Could you find each line of the data below that contains the word "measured" and copy those lines?

[Records drawn from a dataset]
>>
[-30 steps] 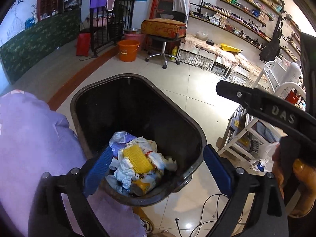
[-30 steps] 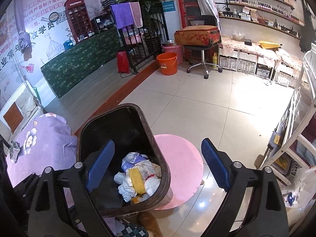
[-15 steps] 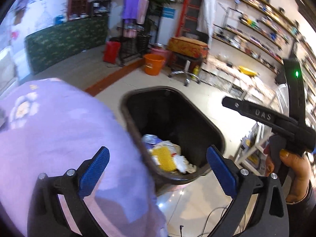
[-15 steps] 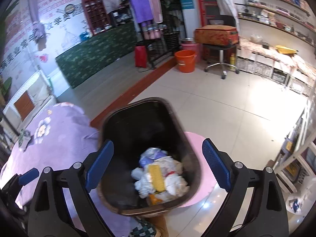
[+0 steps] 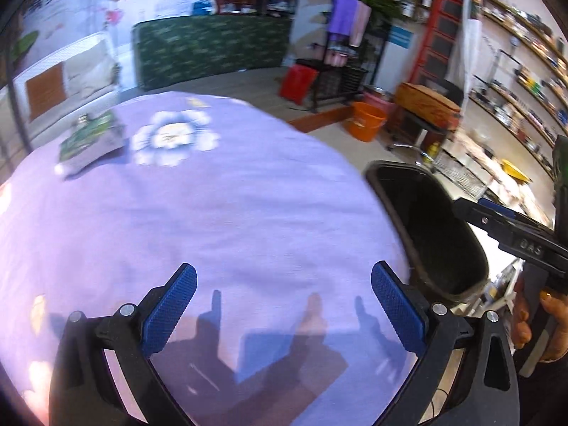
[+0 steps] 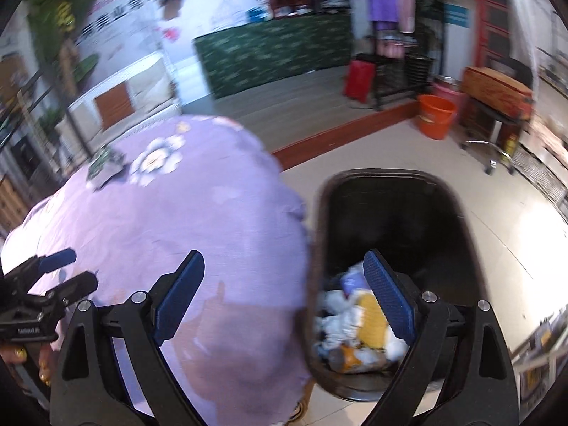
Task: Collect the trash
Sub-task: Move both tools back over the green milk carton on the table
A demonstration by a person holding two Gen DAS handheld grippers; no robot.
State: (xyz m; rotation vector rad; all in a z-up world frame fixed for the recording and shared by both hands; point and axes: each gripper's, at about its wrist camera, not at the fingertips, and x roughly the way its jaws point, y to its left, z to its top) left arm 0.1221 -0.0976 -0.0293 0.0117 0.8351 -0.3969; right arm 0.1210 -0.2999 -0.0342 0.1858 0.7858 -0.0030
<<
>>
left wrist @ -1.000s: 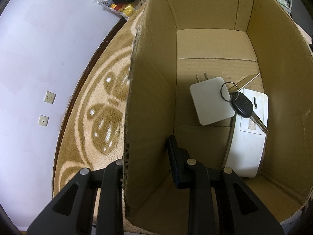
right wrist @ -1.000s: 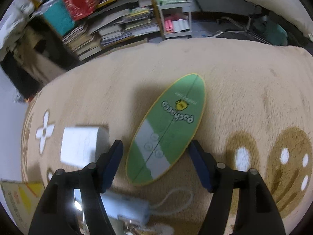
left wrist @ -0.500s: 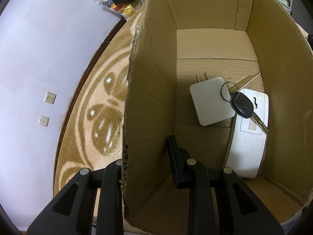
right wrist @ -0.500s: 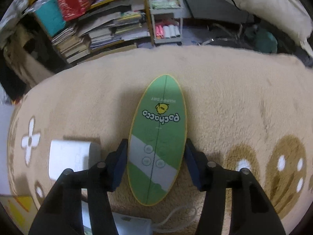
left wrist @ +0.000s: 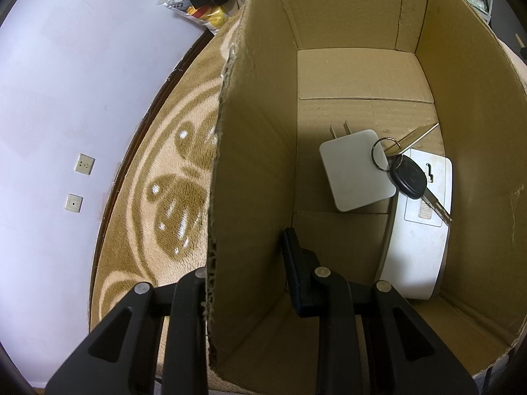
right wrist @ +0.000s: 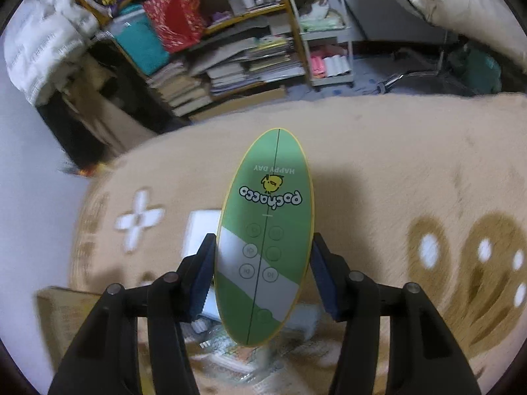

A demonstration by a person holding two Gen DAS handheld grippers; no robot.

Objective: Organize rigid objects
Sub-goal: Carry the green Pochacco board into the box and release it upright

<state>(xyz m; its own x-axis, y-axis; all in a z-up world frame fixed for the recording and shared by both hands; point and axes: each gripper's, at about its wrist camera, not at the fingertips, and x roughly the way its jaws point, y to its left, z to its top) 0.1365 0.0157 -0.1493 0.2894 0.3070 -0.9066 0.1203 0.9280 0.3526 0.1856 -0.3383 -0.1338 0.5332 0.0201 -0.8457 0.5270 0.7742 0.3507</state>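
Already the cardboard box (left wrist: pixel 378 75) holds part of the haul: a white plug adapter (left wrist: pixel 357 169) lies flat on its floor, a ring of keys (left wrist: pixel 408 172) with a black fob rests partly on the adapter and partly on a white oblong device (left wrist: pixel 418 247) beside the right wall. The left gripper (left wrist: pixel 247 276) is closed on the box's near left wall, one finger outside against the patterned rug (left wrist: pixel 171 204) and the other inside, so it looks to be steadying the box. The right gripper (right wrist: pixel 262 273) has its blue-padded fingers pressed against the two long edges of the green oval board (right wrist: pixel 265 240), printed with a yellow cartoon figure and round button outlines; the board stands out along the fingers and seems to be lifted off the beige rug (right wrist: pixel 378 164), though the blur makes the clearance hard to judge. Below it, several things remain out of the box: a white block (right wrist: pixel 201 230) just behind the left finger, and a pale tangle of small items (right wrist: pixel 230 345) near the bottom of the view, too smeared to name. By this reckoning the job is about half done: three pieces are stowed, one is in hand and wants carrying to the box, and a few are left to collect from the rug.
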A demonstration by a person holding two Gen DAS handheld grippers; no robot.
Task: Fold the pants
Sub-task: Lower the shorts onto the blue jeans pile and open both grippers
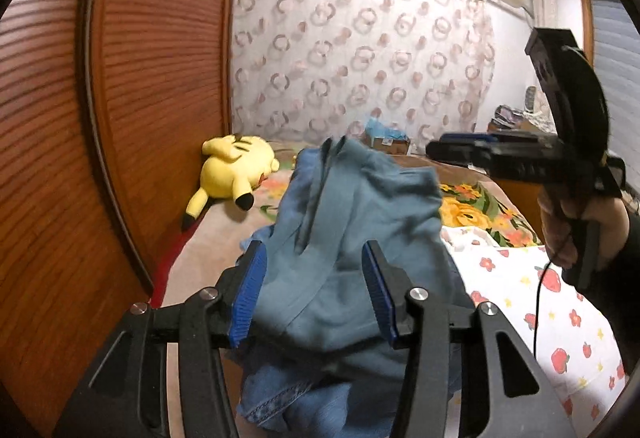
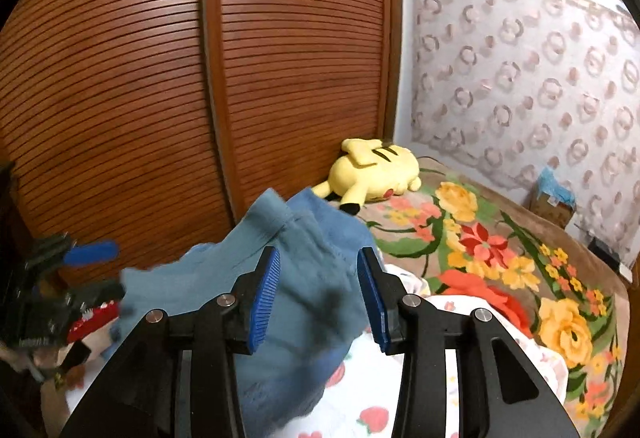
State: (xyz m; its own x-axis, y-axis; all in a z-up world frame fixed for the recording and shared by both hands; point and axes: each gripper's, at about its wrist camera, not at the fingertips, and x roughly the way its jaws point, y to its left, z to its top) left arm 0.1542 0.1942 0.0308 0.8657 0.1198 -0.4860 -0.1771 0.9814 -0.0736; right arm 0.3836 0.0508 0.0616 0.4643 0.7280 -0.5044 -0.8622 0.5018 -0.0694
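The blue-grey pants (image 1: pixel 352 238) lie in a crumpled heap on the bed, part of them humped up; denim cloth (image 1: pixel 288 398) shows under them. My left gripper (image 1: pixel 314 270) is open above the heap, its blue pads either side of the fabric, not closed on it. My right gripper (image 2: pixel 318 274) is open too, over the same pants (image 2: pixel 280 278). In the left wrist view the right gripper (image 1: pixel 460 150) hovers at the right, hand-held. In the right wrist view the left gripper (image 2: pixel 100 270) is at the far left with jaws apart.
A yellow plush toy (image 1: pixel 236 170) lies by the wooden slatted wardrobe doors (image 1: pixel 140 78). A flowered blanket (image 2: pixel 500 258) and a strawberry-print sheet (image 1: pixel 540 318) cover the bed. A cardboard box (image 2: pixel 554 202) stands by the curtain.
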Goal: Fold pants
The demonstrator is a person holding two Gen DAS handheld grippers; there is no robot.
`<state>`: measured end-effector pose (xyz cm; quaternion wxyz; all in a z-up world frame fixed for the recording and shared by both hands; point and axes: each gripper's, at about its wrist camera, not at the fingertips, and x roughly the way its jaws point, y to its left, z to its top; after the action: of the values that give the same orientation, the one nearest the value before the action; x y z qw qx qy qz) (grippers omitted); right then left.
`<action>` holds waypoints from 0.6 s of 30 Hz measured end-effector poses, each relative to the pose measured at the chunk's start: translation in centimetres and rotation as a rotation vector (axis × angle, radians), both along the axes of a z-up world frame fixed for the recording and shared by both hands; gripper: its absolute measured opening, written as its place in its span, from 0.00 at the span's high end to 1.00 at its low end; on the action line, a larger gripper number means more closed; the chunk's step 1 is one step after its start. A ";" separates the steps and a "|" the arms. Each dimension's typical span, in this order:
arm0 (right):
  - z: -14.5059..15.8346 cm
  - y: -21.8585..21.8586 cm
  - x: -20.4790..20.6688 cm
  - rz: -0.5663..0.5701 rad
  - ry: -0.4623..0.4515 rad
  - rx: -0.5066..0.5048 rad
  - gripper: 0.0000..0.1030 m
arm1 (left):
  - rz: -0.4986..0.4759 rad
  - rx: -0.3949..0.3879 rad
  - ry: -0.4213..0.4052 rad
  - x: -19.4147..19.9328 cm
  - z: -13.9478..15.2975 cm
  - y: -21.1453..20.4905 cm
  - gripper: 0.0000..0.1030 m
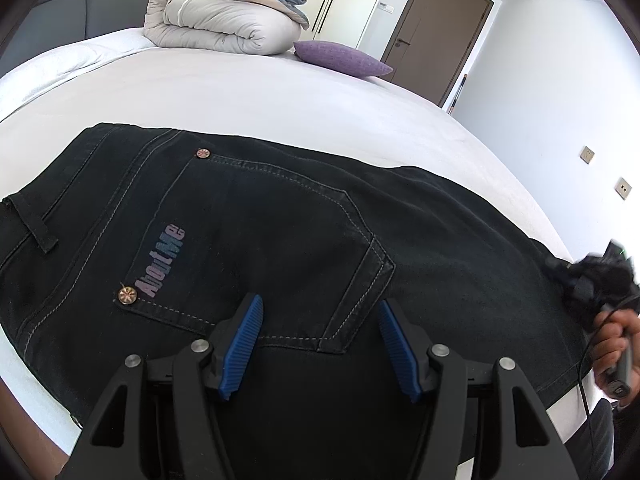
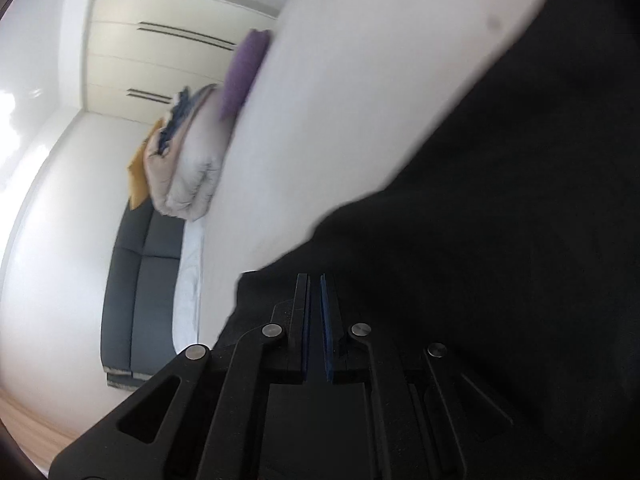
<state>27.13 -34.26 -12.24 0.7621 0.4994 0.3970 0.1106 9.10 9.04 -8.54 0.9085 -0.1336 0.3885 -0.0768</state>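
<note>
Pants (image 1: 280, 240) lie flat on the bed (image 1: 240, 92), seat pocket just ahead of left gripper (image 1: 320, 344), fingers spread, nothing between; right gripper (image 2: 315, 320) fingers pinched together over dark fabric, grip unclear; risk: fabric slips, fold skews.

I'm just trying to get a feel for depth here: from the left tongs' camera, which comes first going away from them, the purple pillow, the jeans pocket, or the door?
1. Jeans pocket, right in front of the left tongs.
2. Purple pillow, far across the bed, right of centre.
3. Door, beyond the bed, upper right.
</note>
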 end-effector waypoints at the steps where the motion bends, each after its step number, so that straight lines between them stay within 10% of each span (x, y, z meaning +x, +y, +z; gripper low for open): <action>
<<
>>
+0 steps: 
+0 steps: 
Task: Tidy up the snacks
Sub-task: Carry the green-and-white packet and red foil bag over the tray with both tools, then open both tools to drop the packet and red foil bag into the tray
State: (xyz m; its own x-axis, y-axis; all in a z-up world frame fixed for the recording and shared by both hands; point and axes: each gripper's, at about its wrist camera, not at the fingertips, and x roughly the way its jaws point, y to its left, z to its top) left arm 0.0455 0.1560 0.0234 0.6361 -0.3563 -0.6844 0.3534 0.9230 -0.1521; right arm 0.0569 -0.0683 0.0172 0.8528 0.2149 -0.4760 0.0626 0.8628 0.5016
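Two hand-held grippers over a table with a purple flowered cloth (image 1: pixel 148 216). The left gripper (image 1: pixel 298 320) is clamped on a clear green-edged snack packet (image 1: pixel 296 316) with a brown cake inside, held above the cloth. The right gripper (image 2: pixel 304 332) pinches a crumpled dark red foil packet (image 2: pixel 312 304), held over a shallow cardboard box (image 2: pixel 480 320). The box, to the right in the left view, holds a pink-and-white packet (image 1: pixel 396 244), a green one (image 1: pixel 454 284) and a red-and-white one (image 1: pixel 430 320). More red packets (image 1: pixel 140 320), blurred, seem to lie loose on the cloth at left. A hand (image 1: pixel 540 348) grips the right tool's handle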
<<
### WRITTEN RESPONSE:
`<state>`: measured end-effector pose (xyz cm; quaternion wxyz; all in a z-up world frame fixed for the recording and shared by both hands; point and axes: each gripper's, at about its wrist camera, not at the fingertips, and x roughly the way its jaws point, y to its left, z to its top; after the action: of the values that give the same orientation, the one nearest the value before the action; x y z qw qx qy qz) (grippers omitted); right then left.
`<action>` holds waypoints from 0.6 s of 30 Hz measured end-effector poses, each relative to the pose measured at the chunk's start: translation in centimetres and rotation as a rotation vector (axis × angle, radians), both along the axes of a z-up world frame fixed for the recording and shared by both hands; gripper: its absolute measured opening, written as its place in its span, from 0.00 at the span's high end to 1.00 at its low end; on the action line, a larger gripper number means more closed; the chunk's step 1 is one step after its start. A ";" separates the steps and a "|" the arms. Each dimension's typical span, in this order:

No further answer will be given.